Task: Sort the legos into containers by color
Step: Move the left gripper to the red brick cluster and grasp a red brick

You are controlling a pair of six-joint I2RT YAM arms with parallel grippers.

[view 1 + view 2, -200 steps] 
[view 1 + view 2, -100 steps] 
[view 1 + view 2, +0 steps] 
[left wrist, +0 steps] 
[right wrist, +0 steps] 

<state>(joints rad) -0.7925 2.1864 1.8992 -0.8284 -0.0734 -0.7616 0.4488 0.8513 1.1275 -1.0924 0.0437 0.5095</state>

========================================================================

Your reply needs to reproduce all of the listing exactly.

Task: Sort the legos into containers by color
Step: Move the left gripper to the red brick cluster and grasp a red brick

You are controlling a pair of six-joint I2RT YAM arms with parallel grippers.

[view 1 + view 2, -200 steps] 
[view 1 + view 2, -100 steps] 
[view 1 + view 2, +0 steps] 
[left wrist, +0 steps] 
[right wrist, +0 steps] 

<state>(joints rad) -0.7925 2.1864 1.8992 -0.8284 -0.0734 -0.7616 0.4488 0.8513 1.1275 -1.0924 0.0437 0.5095</state>

That covers the exercise completely.